Le népotisme au sommet de l’Etat sénégalais : de Senghor à Macky Sall

Népotisme au somet de l'État sénégalais - De Senghor à Macky SallLe président Macky Sall dans un avion à l'aréoport international Blaise Diagne - Photo : Facebook/Macky SALL

Wikipédia définit le terme de népotisme comme « la tendance de certains supérieurs ecclésiastiques, évêques et papes et par extension certains dirigeants d’autres institutions, à favoriser l’ascension des membres de leurs familles dans la hiérarchie qu’ils dirigent, au détriment des processus de sélection ordinaires et du mérite ».

Le dictionnaire en ligne ajoute que le terme désigne par ailleurs « une tendance à accorder des avantages à des relations, des amis proches, voire à des membres d’un groupe d’origine, ethnique ou religieux commun, indépendamment de leur valeur. Il est alors synonyme de favoritisme ou de copinage ».

Si le terme tire son origine de la vie ecclésiastique, il n’en demeure pas moins vrai, que son usage et pratique vont bien au-delà. En politique par exemple, le terme fait référence aux « faveurs qu’un homme ou une femme au pouvoir montre envers sa famille ou ses amis, sans considération du mérite ou de l’équité, de leurs aptitudes ou capacités » selon toujours Wikipédia.

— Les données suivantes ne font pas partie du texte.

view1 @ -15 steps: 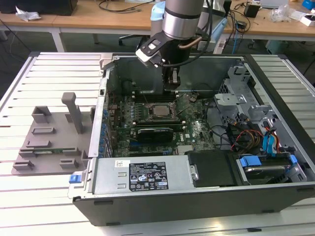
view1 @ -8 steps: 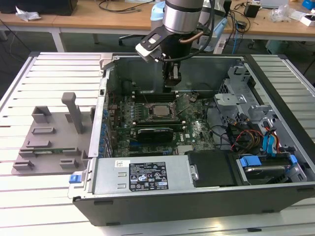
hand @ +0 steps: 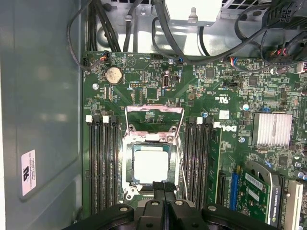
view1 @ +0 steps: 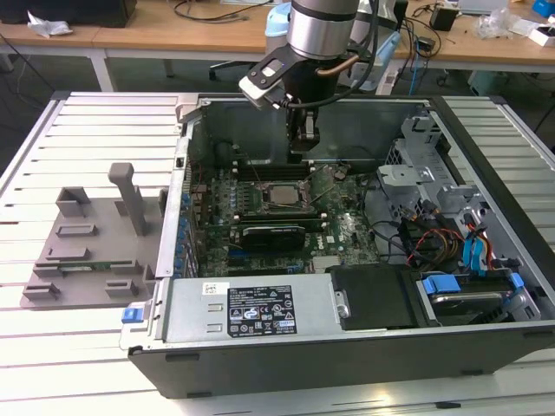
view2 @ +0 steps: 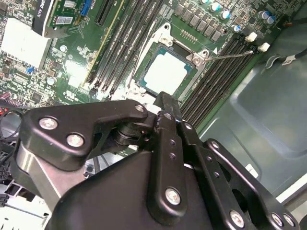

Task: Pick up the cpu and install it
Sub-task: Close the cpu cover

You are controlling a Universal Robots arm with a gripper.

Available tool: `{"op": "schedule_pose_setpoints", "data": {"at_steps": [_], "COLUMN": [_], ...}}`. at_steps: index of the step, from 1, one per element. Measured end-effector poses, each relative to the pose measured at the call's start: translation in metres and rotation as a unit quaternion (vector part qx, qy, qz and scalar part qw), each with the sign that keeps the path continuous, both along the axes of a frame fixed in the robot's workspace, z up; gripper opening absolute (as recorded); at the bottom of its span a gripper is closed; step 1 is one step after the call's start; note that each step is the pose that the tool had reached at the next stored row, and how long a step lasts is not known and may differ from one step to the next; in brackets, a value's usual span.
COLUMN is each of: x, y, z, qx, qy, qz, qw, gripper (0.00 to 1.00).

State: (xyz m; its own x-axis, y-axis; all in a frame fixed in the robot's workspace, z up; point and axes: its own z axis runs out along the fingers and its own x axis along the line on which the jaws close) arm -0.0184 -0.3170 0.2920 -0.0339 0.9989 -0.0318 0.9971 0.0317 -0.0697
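exterior view: large black-and-white printed label (view1: 260, 309) on the grey metal housing (view1: 186, 312) at the case front; small white sticker (view1: 211, 289) just beside it | first wrist view: white sticker (hand: 28, 172) on the case wall (hand: 43, 72); white lettering (hand: 229, 128) on the motherboard (hand: 144, 81) | wording: none made out

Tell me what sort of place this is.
Likely a robotics lab or computer-assembly workshop: an opened computer case lies on a slatted metal table, a robot arm reaches into it, and cluttered wooden desks stand behind.
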Motion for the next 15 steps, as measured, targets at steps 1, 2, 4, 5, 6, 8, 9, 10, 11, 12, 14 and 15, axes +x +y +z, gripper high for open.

De cette définition, il ressort que le champ lexical du terme de népotisme s’étend aux notions de « pouvoir », « position », « autorité », « favoritisme », « préférence », « injustice », « illégalité », « liens de parenté », etc. Cet état de fait particulier mérite une pleine attention, en ce sens que le phénomène semble mal s’accommoder avec les principes républicains et d’Etat de droit (transparence et égalité de tous les citoyens devant la loi) et de Démocratie où le mérite est vu comme un pilier essentiel dans la vie et la bonne marche de l’Etat.

En l’espèce, qu’en est-il alors du Sénégal qui se définit, en substance, comme une République démocratique? Le présent article-opinion intérroge la pratique du népotisme au sommet de l’État sénégalais durant les présidences de Léopold Sédar Senghor, d’Abdou Diouf, d’Abdoulaye Wade et de Macky Sall, l’actuel président.

Senghor à l’épreuve de ses principes intellectuels

« La famille est un ennemi en politique, il faut l’en éloigner le plus loin possible ». Cet argument péremptoire de Senghor aurait clos le débat sur le népotisme au sommet de l’Etat, si son auteur lui-même l’avait mis en pratique, mais que nenni.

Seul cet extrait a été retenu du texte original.